— TO DO —
When you retype the data, keep every word exactly and include none of the pictures.

— DATASET CONTENT —
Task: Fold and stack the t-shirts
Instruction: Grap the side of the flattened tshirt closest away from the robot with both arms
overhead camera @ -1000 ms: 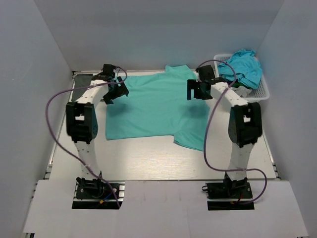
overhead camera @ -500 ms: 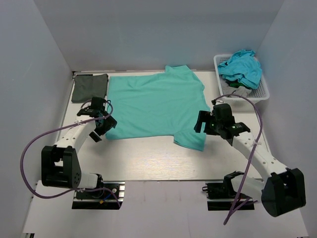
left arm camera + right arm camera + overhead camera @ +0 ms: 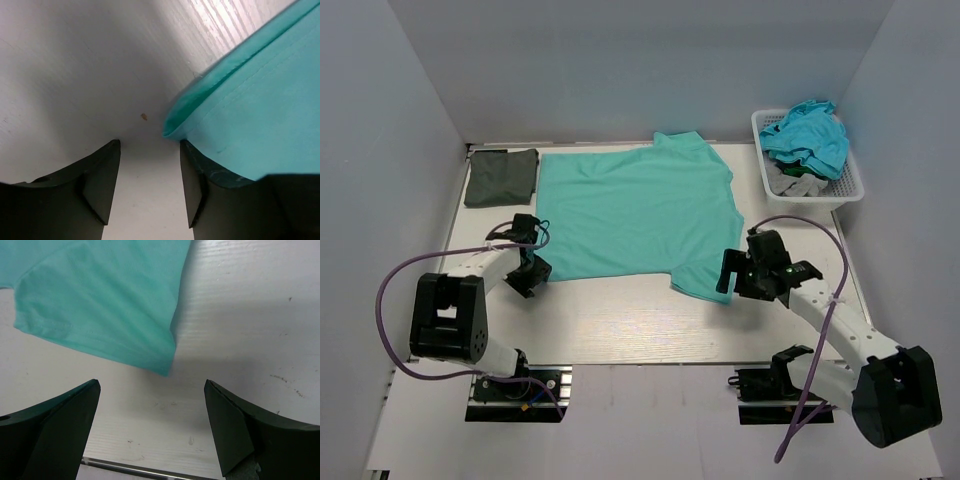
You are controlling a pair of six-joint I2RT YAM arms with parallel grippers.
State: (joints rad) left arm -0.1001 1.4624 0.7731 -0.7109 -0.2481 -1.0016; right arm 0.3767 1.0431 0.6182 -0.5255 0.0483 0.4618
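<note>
From above, shows a teal-green t-shirt (image 3: 635, 210) spread flat across the middle of the white table (image 3: 620, 325), with its collar at the far edge and one sleeve jutting toward the near right. Shows a dark grey-green t-shirt (image 3: 500, 177) folded at the far left corner, just beside the spread one. Shows a white lattice basket (image 3: 853, 190) at the far right, holding a crumpled turquoise-blue t-shirt (image 3: 810, 135) on top of a grey t-shirt (image 3: 798, 183). Places the left gripper (image 3: 533, 274) low at the near left corner of the spread cloth and the right gripper (image 3: 725, 278) low at the near tip of the sleeve, with both arms stretched out close to the tabletop. From the left wrist, shows the left gripper (image 3: 150, 150) with jaws apart and bare table (image 3: 75, 65) in the gap, grasping nothing. Puts the stitched corner of the teal-green t-shirt (image 3: 260, 100) right at the mouth, lying over the finger (image 3: 192, 185) on the right of the view and perhaps touching it, though hard to judge from so close. From the right wrist, shows the right gripper (image 3: 151, 390) spread wide and released, holding nothing. Puts the pointed sleeve corner of the teal-green t-shirt (image 3: 100, 295) flat on the table (image 3: 240, 315), just ahead of the gap between the fingers and apart from both. Shows a thin metal rail (image 3: 130, 467) along the bottom of that view.
</note>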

— ANSWER FOR THIS EXERCISE —
Task: Fold and stack the t-shirts
Instruction: Grap the side of the flattened tshirt closest away from the robot with both arms
overhead camera @ -1000 ms: 
overhead camera @ -500 ms: 
left arm camera + right arm camera + overhead camera @ +0 ms: 
You are controlling a pair of six-joint I2RT YAM arms with parallel grippers.
State: (joints rad) left arm -0.1001 1.4624 0.7731 -0.7109 -0.2481 -1.0016; right arm 0.3767 1.0431 0.6182 -0.5255 0.0483 0.4618
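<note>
From above, shows a teal-green t-shirt (image 3: 635, 210) spread flat across the middle of the white table (image 3: 620, 325), with its collar at the far edge and one sleeve jutting toward the near right. Shows a dark grey-green t-shirt (image 3: 500, 177) folded at the far left corner, just beside the spread one. Shows a white lattice basket (image 3: 853, 190) at the far right, holding a crumpled turquoise-blue t-shirt (image 3: 810, 135) on top of a grey t-shirt (image 3: 798, 183). Places the left gripper (image 3: 533, 274) low at the near left corner of the spread cloth and the right gripper (image 3: 725, 278) low at the near tip of the sleeve, with both arms stretched out close to the tabletop. From the left wrist, shows the left gripper (image 3: 150, 150) with jaws apart and bare table (image 3: 75, 65) in the gap, grasping nothing. Puts the stitched corner of the teal-green t-shirt (image 3: 260, 100) right at the mouth, lying over the finger (image 3: 192, 185) on the right of the view and perhaps touching it, though hard to judge from so close. From the right wrist, shows the right gripper (image 3: 151, 390) spread wide and released, holding nothing. Puts the pointed sleeve corner of the teal-green t-shirt (image 3: 100, 295) flat on the table (image 3: 240, 315), just ahead of the gap between the fingers and apart from both. Shows a thin metal rail (image 3: 130, 467) along the bottom of that view.
</note>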

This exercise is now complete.